* [Input data]

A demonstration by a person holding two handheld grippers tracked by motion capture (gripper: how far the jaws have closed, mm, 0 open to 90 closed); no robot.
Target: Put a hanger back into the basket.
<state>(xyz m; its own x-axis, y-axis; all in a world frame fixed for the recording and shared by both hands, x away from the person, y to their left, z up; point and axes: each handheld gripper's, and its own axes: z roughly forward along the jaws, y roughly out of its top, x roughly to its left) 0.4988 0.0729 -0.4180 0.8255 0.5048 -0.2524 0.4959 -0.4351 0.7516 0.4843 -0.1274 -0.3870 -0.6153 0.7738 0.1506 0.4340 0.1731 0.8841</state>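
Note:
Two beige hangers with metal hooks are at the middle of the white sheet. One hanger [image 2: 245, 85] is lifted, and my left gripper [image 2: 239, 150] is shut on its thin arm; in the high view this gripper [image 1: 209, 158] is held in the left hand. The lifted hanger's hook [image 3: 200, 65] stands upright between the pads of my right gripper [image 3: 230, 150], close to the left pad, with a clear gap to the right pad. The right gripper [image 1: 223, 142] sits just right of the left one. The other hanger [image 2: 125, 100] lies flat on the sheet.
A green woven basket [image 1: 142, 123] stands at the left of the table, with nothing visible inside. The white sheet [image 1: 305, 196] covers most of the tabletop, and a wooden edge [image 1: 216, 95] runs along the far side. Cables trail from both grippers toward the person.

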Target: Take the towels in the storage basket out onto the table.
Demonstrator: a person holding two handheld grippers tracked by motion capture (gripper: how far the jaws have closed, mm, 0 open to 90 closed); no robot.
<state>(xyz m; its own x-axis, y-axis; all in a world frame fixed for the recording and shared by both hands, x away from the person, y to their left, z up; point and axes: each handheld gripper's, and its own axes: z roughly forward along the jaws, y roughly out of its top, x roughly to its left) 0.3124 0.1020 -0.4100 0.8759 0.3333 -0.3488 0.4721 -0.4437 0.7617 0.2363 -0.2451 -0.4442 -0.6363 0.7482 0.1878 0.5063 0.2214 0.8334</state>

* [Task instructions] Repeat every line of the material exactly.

* [Answer to the exercise]
A demonstration by a person holding two handheld grippers tracked by motion capture (gripper: how far the jaws have closed, mm, 0 open to 90 closed); no robot.
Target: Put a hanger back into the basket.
<state>(xyz m; its own x-axis, y-axis; all in a world frame fixed for the recording and shared by both hands, x away from the person, y to their left, z up; point and axes: each handheld gripper's, and its own axes: z roughly forward along the jaws, y roughly out of its top, x roughly to its left) 0.4988 0.0729 -0.4180 0.8255 0.5048 -0.2524 0.4959 -0.4351 0.7516 0.4843 -0.1274 -0.3870 -0.6153 0.7738 0.1506 0.4340 0.1731 0.8841</state>
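Note:
Two beige hangers with metal hooks are at the middle of the white sheet. One hanger [image 2: 245, 85] is lifted, and my left gripper [image 2: 239, 150] is shut on its thin arm; in the high view this gripper [image 1: 209, 158] is held in the left hand. The lifted hanger's hook [image 3: 200, 65] stands upright between the pads of my right gripper [image 3: 230, 150], close to the left pad, with a clear gap to the right pad. The right gripper [image 1: 223, 142] sits just right of the left one. The other hanger [image 2: 125, 100] lies flat on the sheet.
A green woven basket [image 1: 142, 123] stands at the left of the table, with nothing visible inside. The white sheet [image 1: 305, 196] covers most of the tabletop, and a wooden edge [image 1: 216, 95] runs along the far side. Cables trail from both grippers toward the person.
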
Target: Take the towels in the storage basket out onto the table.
Demonstrator: a person holding two handheld grippers tracked by motion capture (gripper: how far the jaws have closed, mm, 0 open to 90 closed); no robot.
<state>(xyz m; its own x-axis, y-axis; all in a world frame fixed for the recording and shared by both hands, x away from the person, y to their left, z up; point and axes: each handheld gripper's, and its own axes: z roughly forward along the jaws, y roughly out of its top, x roughly to its left) 0.3124 0.1020 -0.4100 0.8759 0.3333 -0.3488 0.4721 -0.4437 0.7617 0.2363 -0.2451 -0.4442 -0.6363 0.7482 0.1878 0.5063 0.2214 0.8334</state>

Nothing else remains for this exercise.